> [To do]: Write the records out again, exactly.

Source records
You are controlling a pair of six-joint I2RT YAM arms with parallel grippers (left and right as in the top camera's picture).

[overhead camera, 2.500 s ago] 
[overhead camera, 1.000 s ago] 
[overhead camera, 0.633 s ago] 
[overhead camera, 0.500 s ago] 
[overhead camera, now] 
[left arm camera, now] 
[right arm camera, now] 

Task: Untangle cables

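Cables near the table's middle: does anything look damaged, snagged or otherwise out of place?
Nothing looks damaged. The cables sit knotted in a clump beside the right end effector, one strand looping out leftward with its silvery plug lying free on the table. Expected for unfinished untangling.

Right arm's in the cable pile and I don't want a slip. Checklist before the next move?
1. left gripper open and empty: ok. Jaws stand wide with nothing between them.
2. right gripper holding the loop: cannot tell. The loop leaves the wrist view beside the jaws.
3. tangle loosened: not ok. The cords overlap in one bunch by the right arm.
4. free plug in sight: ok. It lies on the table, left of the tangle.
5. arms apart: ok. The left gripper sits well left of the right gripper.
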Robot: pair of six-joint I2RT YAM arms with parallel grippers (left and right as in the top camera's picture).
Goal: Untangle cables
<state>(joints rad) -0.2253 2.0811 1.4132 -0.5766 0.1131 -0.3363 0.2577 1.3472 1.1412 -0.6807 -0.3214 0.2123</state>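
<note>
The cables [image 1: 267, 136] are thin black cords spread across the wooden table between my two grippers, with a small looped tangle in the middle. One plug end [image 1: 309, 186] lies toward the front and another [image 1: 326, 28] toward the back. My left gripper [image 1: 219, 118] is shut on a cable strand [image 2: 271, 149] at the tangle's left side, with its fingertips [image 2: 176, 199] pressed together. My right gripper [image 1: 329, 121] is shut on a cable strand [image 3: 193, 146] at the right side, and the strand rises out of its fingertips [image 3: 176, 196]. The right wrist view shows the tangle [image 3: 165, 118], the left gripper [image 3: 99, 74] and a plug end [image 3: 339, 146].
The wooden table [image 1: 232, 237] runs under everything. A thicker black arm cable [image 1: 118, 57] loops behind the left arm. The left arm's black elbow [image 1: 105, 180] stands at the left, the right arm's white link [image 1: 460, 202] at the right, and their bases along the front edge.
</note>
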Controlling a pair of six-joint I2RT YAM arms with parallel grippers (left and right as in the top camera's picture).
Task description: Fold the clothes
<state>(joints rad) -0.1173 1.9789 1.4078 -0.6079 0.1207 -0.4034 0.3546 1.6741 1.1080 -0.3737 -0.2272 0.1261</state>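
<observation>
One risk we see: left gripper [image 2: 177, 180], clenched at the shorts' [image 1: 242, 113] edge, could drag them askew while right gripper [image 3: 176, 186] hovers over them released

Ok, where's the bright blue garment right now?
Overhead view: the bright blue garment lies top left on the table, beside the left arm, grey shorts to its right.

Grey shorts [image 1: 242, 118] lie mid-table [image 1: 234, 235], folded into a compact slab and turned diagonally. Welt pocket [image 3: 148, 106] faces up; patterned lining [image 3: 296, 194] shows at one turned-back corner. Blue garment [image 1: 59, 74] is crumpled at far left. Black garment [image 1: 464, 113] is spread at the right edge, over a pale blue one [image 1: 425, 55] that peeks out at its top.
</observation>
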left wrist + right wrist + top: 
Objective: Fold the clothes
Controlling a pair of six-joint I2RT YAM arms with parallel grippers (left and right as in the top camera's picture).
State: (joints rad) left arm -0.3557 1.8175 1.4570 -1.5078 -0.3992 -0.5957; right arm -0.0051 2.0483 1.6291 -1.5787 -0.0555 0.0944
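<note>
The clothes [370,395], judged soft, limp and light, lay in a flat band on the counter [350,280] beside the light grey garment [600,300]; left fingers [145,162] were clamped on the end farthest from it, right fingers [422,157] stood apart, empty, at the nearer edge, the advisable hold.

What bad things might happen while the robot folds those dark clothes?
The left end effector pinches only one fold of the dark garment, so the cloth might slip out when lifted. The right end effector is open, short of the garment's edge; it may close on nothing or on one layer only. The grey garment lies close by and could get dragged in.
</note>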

> [The answer]:
You are controlling a pair of six-joint I2RT YAM arms with parallel grippers (left and right as in the top camera's picture).

[overhead camera, 2.500 s ago] 
[overhead camera, 1.000 s ago] 
[overhead camera, 0.633 s ago] 
[overhead camera, 0.500 s ago] 
[overhead camera, now] 
[left arm camera, now] 
[right arm camera, now] 

Task: Untangle cables

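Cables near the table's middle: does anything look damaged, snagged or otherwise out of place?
Nothing looks damaged. The cables sit knotted in a clump beside the right end effector, one strand looping out leftward with its silvery plug lying free on the table. Expected for unfinished untangling.

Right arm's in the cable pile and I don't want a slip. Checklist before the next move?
1. left gripper open and empty: ok. Jaws stand wide with nothing between them.
2. right gripper holding the loop: cannot tell. The loop leaves the wrist view beside the jaws.
3. tangle loosened: not ok. The cords overlap in one bunch by the right arm.
4. free plug in sight: ok. It lies on the table, left of the tangle.
5. arms apart: ok. The left gripper sits well left of the right gripper.
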Robot: pair of six-joint I2RT YAM arms with parallel grippers (left and right as in the top camera's picture).
Goal: Untangle cables
<state>(joints rad) -0.2253 2.0811 1.4132 -0.5766 0.1131 -0.3363 0.2577 1.3472 1.1412 -0.6807 -0.3214 0.2123</state>
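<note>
The cables [image 1: 267, 136] are thin black cords spread across the wooden table between my two grippers, with a small looped tangle in the middle. One plug end [image 1: 309, 186] lies toward the front and another [image 1: 326, 28] toward the back. My left gripper [image 1: 219, 118] is shut on a cable strand [image 2: 271, 149] at the tangle's left side, with its fingertips [image 2: 176, 199] pressed together. My right gripper [image 1: 329, 121] is shut on a cable strand [image 3: 193, 146] at the right side, and the strand rises out of its fingertips [image 3: 176, 196]. The right wrist view shows the tangle [image 3: 165, 118], the left gripper [image 3: 99, 74] and a plug end [image 3: 339, 146].
The wooden table [image 1: 232, 237] runs under everything. A thicker black arm cable [image 1: 118, 57] loops behind the left arm. The left arm's black elbow [image 1: 105, 180] stands at the left, the right arm's white link [image 1: 460, 202] at the right, and their bases along the front edge.
</note>
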Controlling a pair of six-joint I2RT YAM arms with parallel grippers (left and right as in the top camera's picture).
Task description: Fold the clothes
<state>(joints rad) -0.1173 1.9789 1.4078 -0.6079 0.1207 -0.4034 0.3546 1.6741 1.1080 -0.3737 -0.2272 0.1261</state>
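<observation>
One risk we see: left gripper [image 2: 177, 180], clenched at the shorts' [image 1: 242, 113] edge, could drag them askew while right gripper [image 3: 176, 186] hovers over them released

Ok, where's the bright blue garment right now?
Overhead view: the bright blue garment lies top left on the table, beside the left arm, grey shorts to its right.

Grey shorts [image 1: 242, 118] lie mid-table [image 1: 234, 235], folded into a compact slab and turned diagonally. Welt pocket [image 3: 148, 106] faces up; patterned lining [image 3: 296, 194] shows at one turned-back corner. Blue garment [image 1: 59, 74] is crumpled at far left. Black garment [image 1: 464, 113] is spread at the right edge, over a pale blue one [image 1: 425, 55] that peeks out at its top.
</observation>
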left wrist + right wrist + top: 
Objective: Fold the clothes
Controlling a pair of six-joint I2RT YAM arms with parallel grippers (left and right as in the top camera's picture).
State: (joints rad) left arm -0.3557 1.8175 1.4570 -1.5078 -0.3992 -0.5957; right arm -0.0051 2.0483 1.6291 -1.5787 -0.0555 0.0944
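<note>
The clothes [370,395], judged soft, limp and light, lay in a flat band on the counter [350,280] beside the light grey garment [600,300]; left fingers [145,162] were clamped on the end farthest from it, right fingers [422,157] stood apart, empty, at the nearer edge, the advisable hold.

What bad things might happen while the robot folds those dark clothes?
The left end effector pinches only one fold of the dark garment, so the cloth might slip out when lifted. The right end effector is open, short of the garment's edge; it may close on nothing or on one layer only. The grey garment lies close by and could get dragged in.
</note>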

What has been written here completes the answer.